Today is the first Mother's Day that we'll share together, and the only one we'll share where you are mine and only mine. These fleeting months where you depend completely on me and I am the only person who knows you - REALLY knows you - are something to be treasured. I love each and every second spent with you, and celebrate every kick and nudge. Today, you take my breath away literally as you encroach on space formerly occupied by my lungs, and in just a short period of time I'll glimpse your (likely chubby-cheeked) face for the first time and you'll take my breath away in an entirely different way. Soon enough, I'll have to share you with the world. You will be independent.

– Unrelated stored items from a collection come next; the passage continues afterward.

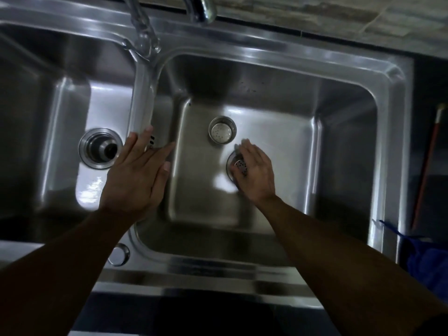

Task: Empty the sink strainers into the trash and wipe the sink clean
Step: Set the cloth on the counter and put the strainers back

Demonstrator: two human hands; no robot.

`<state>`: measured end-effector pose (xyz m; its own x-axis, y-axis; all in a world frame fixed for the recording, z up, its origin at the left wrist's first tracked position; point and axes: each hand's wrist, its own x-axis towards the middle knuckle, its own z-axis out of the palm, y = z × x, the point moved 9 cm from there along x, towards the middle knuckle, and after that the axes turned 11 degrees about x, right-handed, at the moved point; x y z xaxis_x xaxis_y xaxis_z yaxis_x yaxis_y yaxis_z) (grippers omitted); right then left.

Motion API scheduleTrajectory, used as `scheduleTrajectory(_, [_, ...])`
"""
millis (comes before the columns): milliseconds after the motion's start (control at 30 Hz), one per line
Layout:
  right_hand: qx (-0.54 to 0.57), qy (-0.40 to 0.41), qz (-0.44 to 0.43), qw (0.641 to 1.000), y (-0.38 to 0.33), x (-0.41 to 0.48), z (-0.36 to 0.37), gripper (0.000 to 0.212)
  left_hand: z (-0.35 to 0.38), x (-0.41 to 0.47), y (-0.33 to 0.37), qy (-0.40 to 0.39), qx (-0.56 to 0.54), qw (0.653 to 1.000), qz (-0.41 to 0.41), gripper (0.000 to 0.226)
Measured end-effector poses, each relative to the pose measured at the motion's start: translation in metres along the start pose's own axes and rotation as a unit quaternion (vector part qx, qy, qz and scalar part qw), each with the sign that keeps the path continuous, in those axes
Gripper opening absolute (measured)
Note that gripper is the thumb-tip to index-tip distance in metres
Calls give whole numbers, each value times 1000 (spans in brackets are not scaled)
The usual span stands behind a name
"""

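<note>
A steel double sink fills the head view. In the right basin (pixel 278 112) a loose cup-shaped strainer (pixel 222 130) stands upright on the floor. Just right of it, my right hand (pixel 254 170) curls around a second perforated strainer (pixel 240 166) that sits in the drain opening. My left hand (pixel 138 173) lies flat with fingers spread on the divider (pixel 143 98) between the basins. The left basin (pixel 48 105) shows its open drain (pixel 100 147) with no strainer in it.
Two faucet spouts (pixel 201 8) hang over the back rim. A blue cloth (pixel 426 258) lies on the counter at the right, beside a red-handled tool (pixel 429 166). A round steel cap (pixel 118 254) sits in the front rim.
</note>
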<state>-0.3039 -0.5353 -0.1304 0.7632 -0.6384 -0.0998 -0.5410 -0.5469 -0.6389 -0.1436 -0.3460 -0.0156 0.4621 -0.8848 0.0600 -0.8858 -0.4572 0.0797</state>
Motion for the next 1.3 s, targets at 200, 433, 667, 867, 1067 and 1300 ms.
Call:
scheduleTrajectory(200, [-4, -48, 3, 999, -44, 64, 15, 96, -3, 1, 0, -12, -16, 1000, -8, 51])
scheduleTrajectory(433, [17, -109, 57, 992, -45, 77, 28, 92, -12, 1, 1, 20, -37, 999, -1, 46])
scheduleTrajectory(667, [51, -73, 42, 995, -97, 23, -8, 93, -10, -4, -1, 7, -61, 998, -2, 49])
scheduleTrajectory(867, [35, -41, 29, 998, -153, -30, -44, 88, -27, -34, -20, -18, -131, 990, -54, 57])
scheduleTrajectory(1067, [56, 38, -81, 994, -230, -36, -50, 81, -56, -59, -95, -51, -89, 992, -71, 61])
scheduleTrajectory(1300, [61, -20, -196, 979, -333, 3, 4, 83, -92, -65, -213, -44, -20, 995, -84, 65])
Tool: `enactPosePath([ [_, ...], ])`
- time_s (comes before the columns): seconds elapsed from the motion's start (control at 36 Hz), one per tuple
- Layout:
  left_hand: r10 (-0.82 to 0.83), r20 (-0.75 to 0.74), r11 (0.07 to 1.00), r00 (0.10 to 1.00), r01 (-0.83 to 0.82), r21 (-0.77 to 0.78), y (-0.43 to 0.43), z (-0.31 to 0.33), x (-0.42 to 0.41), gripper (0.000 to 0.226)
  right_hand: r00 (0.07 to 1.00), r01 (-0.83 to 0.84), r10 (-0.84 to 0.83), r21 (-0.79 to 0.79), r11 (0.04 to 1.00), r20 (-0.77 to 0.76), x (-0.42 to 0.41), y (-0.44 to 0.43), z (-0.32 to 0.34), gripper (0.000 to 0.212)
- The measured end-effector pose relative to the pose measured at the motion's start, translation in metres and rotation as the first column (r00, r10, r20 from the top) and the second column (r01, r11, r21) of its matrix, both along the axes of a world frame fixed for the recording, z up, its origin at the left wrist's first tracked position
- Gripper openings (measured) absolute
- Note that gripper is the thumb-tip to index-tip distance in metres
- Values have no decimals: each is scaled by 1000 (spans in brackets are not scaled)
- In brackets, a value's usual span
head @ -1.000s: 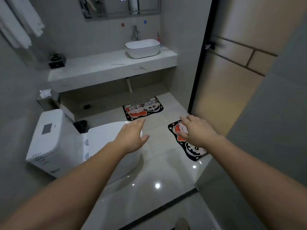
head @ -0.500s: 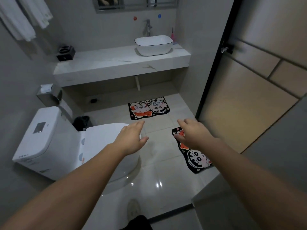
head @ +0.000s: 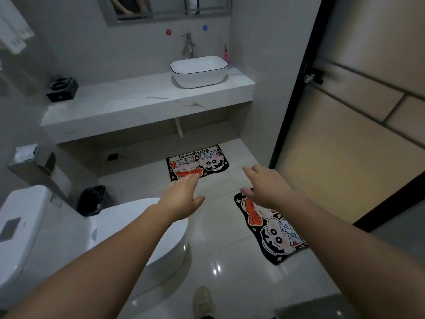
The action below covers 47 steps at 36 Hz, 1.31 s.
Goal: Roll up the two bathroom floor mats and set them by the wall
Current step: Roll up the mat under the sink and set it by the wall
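Two black cartoon floor mats lie flat on the pale tiled floor. The far mat (head: 202,160), printed "BATHROOM", sits below the vanity counter. The near mat (head: 273,236) lies by the door at the right, partly hidden by my right forearm. My left hand (head: 184,199) is stretched forward with fingers apart, empty, its fingertips over the far mat's near edge in the image. My right hand (head: 266,185) is also open and empty, held in the air above the near mat's far end.
A white toilet (head: 69,231) fills the lower left, with a black bin (head: 92,199) behind it. A marble counter (head: 128,104) with a basin (head: 199,70) spans the back wall. A frosted door (head: 340,143) stands right. My shoe (head: 202,302) is on the floor below.
I have stepped further into the bathroom, so the mats and counter appear closer. Both hands stay outstretched and empty; a shoe has come into view at the bottom.
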<state>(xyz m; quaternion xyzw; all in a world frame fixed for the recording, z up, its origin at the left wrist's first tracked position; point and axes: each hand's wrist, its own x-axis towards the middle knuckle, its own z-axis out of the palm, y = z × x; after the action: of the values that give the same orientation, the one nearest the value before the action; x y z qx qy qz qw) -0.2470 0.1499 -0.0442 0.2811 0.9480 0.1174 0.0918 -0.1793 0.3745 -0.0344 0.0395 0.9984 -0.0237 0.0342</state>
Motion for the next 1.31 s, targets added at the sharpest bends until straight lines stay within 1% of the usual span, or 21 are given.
enactPosePath([
  [0.14, -51, 30, 999, 998, 51, -14, 5, -3, -69, 71, 999, 27, -26, -7, 1000, 34, -64, 7, 1, 62],
  [0.28, -75, 18, 996, 997, 76, -43, 7, -5, -125, 68, 998, 61, -60, -29, 998, 30, -118, 14, -5, 63],
  [0.44, -58, 30, 998, 998, 59, -31, 15, -12, -167, 66, 997, 57, -55, -39, 998, 61, -163, 22, -12, 65],
  [0.61, -21, 41, 999, 999, 23, -28, 32, -24, -204, 70, 997, 12, -10, -30, 999, 82, -208, 41, -21, 62],
  [0.78, 89, 71, 996, 993, -90, 18, 63, -42, -246, 66, 996, -29, 32, -44, 999, 81, -262, 80, -26, 61],
  [1.06, 252, 126, 965, 960, -259, 48, 127, -67, -302, 64, 982, -89, 100, -76, 993, 158, -343, 157, -42, 61],
  [1.19, 317, 144, 945, 937, -325, 32, 137, -73, -323, 61, 966, -135, 154, -101, 986, 210, -376, 172, -49, 66],
  [1.31, 344, 163, 936, 925, -351, 13, 138, -78, -341, 65, 954, -152, 176, -113, 982, 242, -400, 176, -56, 68],
])
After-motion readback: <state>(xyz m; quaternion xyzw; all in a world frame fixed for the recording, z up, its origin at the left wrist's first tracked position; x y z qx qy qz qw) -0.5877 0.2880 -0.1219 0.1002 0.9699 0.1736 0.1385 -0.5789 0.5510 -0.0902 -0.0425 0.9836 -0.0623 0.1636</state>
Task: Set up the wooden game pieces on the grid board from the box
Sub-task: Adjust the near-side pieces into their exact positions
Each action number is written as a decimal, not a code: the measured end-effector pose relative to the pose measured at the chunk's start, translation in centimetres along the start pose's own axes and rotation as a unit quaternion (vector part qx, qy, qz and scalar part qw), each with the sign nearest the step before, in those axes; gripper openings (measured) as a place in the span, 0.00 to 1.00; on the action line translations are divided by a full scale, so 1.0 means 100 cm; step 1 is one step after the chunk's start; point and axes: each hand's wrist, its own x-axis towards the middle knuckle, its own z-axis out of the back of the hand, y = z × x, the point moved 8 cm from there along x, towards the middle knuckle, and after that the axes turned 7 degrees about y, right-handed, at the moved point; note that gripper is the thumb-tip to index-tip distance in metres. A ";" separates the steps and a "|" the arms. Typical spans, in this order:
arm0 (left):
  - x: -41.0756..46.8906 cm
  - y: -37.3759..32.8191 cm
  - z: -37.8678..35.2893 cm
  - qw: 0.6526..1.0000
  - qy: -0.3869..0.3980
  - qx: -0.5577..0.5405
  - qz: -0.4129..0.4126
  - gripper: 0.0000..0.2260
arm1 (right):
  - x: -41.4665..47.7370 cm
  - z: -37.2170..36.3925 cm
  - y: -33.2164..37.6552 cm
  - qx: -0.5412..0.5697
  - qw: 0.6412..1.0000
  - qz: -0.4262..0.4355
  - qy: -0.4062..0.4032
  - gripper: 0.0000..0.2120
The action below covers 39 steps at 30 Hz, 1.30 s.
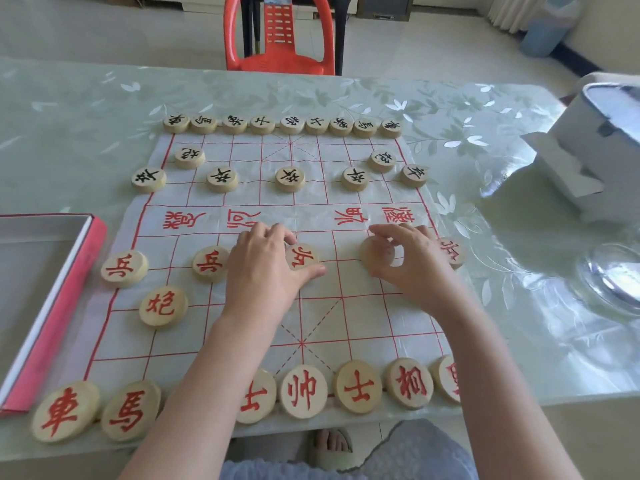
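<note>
A white grid board (242,317) with red lines lies on the table. Black-lettered wooden pieces (290,179) fill its far rows. Red-lettered pieces (303,391) line the near edge, with more in the soldier row. My left hand (266,271) pinches a red soldier piece (302,260) at the board's middle between thumb and fingers. My right hand (408,261) grips another round piece (376,254), lettering hidden, just right of it. Another red soldier (452,252) sits at the right edge behind my right hand. The red-rimmed box (52,299) lies at the left.
A white cardboard box (588,150) stands at the right, a glass dish (613,275) nearer along that edge. A red plastic chair (278,36) stands beyond the table's far side. A blue bin (547,29) is on the floor, far right.
</note>
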 end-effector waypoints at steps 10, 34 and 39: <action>-0.004 -0.019 0.002 0.990 0.074 -0.087 -0.084 0.24 | 0.002 -0.003 -0.003 0.013 0.999 -0.033 -0.008 0.27; 0.004 0.008 0.000 0.996 0.023 -0.079 -0.023 0.23 | 0.002 -0.002 -0.007 0.009 0.999 -0.034 0.002 0.26; 0.004 0.007 -0.002 0.996 0.030 -0.085 -0.030 0.22 | 0.002 -0.002 -0.004 0.009 0.999 -0.032 0.011 0.26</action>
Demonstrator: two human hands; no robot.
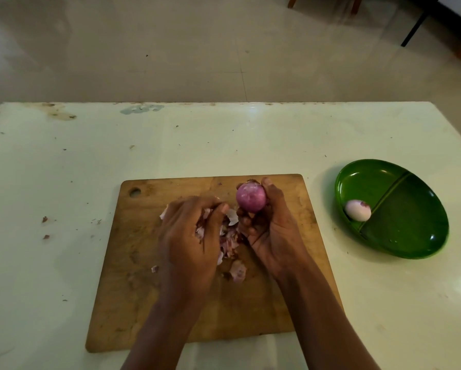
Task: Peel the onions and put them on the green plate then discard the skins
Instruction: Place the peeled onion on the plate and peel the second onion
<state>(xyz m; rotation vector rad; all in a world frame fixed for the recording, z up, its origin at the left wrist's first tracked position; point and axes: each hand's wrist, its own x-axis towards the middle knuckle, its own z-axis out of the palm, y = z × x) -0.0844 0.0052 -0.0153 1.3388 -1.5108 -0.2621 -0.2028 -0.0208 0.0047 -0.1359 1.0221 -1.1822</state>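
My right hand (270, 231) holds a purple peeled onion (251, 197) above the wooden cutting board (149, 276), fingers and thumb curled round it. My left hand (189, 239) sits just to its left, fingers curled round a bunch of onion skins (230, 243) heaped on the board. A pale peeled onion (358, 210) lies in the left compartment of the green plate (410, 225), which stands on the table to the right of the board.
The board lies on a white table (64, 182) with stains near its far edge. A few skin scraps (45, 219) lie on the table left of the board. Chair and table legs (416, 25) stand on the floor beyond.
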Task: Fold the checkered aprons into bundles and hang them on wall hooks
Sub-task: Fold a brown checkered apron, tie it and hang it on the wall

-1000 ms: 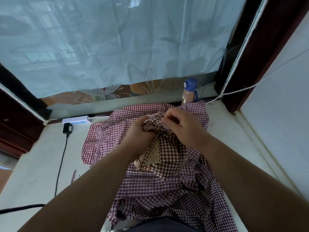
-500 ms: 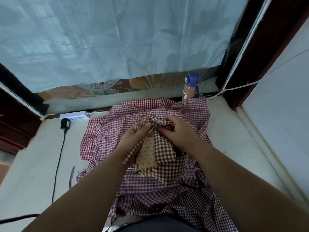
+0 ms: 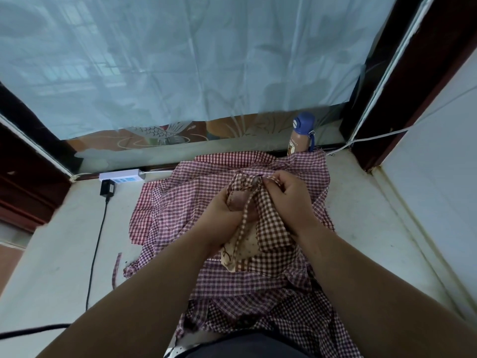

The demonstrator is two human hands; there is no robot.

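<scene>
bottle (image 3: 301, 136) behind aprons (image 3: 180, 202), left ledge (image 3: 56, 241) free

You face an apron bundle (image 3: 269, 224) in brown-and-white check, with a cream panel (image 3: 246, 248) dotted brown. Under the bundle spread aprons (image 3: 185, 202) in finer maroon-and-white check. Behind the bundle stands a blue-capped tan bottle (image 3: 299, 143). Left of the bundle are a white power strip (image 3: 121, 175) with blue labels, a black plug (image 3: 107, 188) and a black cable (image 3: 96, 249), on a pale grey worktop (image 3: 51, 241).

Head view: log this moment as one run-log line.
phase: bundling | left hand: grips brown checkered apron | right hand: pinches its strap | beneath: red checkered aprons | hung: not yet
</scene>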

I'll share you with your dad, your grandparents, your aunts and uncles, your classmates, your friends, and before I know it you'll be sharing your own life with someone who will teach you a meaning of love that you've never known before. But for today, you are mine. And I am savoring it. Though you won't always belong to just me, I will always be your mama. Even if we're lucky enough to give you siblings, your place in my heart won't diminish.

There are many things I want for you and so many things I want to tell you, though I know you'll truly only learn them by living your life to the fullest. But I'll still share a few.

I have so many hopes and dreams for you, baby girl, interspersed with fears. The world can be an amazing place. And the world can be a harsh place. My wish for you is that you celebrate the wonders of the world and work to overcome the bad. I want you to reach for the stars. I want you to be kind to others, even when society isn't. I want you to fight for the little people. I want you to dream big and always be proud of who you are. If a time comes when you doubt yourself, remember I believe in you. I hope you live a thoughtful life full of love, passion, and learning.

I hope you love those who are worthy of you without question. I know you'll experience heartache in life. We all do. It hurts and some days it feels like your heart has become permanently damaged, but I promise that you will come out the other side alive and even happy. Those people who hurt you are not worthy of your love. I hope you are able to see that better than I was as a young woman. You are worth someone who treats you like the amazing person that you are and who makes your heart flutter. Don't compromise on this. You will find them some day. And I'm not just talking about a significant other; I'm talking about your friendships as well. If someone drains you or tears you down or tries to lead you down paths you aren't comfortable with, drop them. A true friend will support you in making the right decisions and will build you up in ways you can't possibly imagine. People can be mean sometimes. You might experience it from someone in your class, or from someone you look up to. Sometimes, even from someone you thought was a friend. Trust me: they aren't. Use your family and true friends in those situations; lean on them for support and love. And you can always, always come talk to me.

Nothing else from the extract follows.